PONTE VEDRA BEACH — One round away from one of the biggest wins of his career, Lee Westwood knows what to expect on the final day of the Players Championship.
Not only because of his 17 years as a pro and his 30 victories worldwide, or his 54-hole lead last month at the Masters. Saturday at TPC Sawgrass was enough of a reminder.
Westwood watched a two-shot lead turn into a two-shot deficit. Over the final hour, Robert Allenby picked up three shots on the last three holes, and Heath Slocum dropped four shots on the last six.
The day ended with Westwood hitting a daring shot with a 6-iron through a gap in the trees for par on the 18th hole for 2-under 70 to finish the third round with a one-shot lead, same as he started it. He has more company on the leaderboard now — Masters champion Phil Mickelson included — but the course is as significant as the names behind him.
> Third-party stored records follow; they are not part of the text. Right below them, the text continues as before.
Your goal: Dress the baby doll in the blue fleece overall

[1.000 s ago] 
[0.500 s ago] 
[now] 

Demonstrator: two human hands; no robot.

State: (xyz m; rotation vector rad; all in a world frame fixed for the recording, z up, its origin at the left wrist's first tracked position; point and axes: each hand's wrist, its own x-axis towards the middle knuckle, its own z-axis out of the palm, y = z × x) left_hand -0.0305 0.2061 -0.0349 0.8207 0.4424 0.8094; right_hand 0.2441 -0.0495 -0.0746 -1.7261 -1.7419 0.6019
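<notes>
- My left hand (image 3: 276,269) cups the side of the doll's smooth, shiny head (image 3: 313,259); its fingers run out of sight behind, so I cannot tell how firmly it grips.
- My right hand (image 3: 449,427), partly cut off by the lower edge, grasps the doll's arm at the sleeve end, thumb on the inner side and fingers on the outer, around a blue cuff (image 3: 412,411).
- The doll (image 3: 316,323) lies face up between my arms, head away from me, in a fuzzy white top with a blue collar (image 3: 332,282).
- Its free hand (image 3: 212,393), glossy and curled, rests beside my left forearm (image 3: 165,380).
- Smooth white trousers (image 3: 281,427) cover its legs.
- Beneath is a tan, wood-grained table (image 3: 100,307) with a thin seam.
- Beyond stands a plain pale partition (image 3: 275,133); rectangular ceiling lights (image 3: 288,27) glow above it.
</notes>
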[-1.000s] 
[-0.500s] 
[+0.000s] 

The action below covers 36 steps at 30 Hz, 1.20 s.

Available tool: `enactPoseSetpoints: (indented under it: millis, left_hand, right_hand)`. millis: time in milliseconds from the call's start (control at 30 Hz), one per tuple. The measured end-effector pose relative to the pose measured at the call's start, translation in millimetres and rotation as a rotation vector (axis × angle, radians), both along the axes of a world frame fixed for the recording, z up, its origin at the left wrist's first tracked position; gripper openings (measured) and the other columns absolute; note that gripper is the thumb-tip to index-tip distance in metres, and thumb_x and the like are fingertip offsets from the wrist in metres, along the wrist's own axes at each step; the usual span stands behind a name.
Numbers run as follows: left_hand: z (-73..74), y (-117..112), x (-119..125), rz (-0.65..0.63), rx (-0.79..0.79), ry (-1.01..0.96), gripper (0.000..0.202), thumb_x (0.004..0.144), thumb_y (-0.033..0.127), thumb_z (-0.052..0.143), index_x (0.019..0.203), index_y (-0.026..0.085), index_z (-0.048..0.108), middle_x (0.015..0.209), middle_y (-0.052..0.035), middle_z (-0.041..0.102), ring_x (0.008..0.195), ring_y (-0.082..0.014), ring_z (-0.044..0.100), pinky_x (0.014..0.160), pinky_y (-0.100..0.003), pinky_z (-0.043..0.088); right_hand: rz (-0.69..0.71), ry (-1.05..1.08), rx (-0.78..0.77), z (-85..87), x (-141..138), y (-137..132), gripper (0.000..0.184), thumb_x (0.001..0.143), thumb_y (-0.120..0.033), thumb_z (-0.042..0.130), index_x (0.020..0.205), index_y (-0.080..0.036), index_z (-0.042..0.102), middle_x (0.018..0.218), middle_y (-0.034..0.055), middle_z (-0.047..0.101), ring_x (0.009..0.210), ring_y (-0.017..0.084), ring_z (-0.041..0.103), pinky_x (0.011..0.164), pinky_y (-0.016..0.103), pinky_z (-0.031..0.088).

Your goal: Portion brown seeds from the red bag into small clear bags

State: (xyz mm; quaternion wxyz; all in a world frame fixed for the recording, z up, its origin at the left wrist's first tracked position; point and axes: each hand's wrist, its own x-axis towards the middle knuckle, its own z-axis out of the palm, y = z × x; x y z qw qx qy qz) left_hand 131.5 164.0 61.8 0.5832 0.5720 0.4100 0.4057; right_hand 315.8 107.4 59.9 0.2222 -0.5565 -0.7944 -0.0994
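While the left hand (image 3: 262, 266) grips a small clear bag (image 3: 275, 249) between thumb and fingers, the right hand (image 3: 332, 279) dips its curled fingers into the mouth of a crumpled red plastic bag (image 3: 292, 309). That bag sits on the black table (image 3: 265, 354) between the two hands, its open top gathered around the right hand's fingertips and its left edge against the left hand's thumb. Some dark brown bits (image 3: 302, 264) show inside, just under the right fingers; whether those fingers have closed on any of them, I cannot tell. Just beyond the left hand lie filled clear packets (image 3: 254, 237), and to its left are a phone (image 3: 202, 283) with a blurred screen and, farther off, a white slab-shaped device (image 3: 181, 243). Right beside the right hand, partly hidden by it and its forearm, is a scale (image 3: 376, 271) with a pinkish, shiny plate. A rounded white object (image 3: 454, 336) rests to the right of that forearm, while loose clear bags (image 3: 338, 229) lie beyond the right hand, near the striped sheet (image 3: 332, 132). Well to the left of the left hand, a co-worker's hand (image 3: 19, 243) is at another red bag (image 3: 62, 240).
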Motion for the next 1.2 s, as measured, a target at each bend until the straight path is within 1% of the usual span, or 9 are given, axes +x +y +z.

"There was no real scope for thinking about anything else other than what I was doing," Westwood said. "It's that kind of golf course. If you play well, birdies are available. If you don't hit good shots, they penalize you. That's what good golf courses do to you."
This day, this course did both.
Mickelson suddenly was back in the picture, along with that No. 1 world ranking, because of his 66 that put him five shots behind. Tiger Woods was not, courtesy of a bogey-bogey finish for 71 that put him 10 shots behind. Tampa's Ruji Imada, who began the day one shot behind Westwood, shot 4-over 76 and fell seven shots behind Westwood, who was at 14-under 202.
U.S. Open champion Lucas Glover, the only player in the top 10 with a major, didn't make a birdie until the ninth hole in his round of 69. He was in second at 12-under 204, with Torrey Pines winner Ben Crane (68) and Francesco Molinari (71).
"The golf course changed a lot. It got really firm (Saturday) afternoon," Westwood said. "I thought I played well, gave myself a lot of chances, missed a couple, but all in all, I was pleased with the way I played."
Mickelson began the day nine shots out of the lead, same as Woods. They went opposite directions, however. Mickelson didn't make a bogey until the final hole to put himself back into the picture.
"I feel like things started to click a little bit (Saturday), and I think I've got one more low round in me," he said. "I just hope that it will be enough, that I'll be within striking distance."
To reach No. 1 for the first time in his career, Mickelson has to win and have Woods finish out of the top five. Woods was tied for 45th after the third round.
Seconds after getting an autograph from Mickelson, a young boy decided to talk a little trash to Woods.
As Woods walked by after his round, the kid yelled, "Tiger, say so long to No. 1. Kiss it goodbye."
Woods showed no reaction. He was more concerned with getting back on track.
"I hit more good shots (Saturday) than I have all week," Woods said. "So you don't turn this thing around overnight and then just go out there and play great golf. This is a process, especially since I haven't played at all. I just need more rounds."
Allenby was five shots behind when he walked off the 13th tee. He made up ground quickly with a 6-iron to about 12 feet on the par-5 16th for eagle, then a 12-foot birdie on the island-green 17th that curled into the side of the cup. He shot 67 to get in the final group.
"That's the thing," Allenby said. "You don't know what's going to happen out there. All you can do is just play your own golf. But I knew I had to push it a little bit just to try to get within reach.
"Obviously, the leaderboard changed a couple of times through the back nine. Luckily for me, I did well on the finishing holes."
Slocum ran off three birdies in four holes around the turn to reach 15 under until a three-putt from the fringe below a steep ridge on the 13th changed everything. He bogeyed the 15th, then dumped his tee shot into the water on 17 for double bogey. After all that, he shot 72.
His finish put him at 11-under 205, tied with Tim Clark (66), Charley Hoffman (69) and Chris Stroud (66).
The splash of the day came from Kevin Stadler on the par-4 18th after he pulled his tee shot into the water, did the same thing with his next shot, then tossed his 3-wood so far into the lagoon that it wasn't retrievable. "We went nuts," onlooker Jason Thomas of Jacksonville said of the crowd's reaction. "It was awesome." Stadler eventually finished with quintuple-bogey 9.
European: Fredrik Andersson Hed shot 9-under 63 to move to 17-under 199 for a six-stroke lead after the third round of the Italian Open at Turin. Italian 17-year-old phenom Matteo Manassero, making his pro debut, shot par and was at 4 under.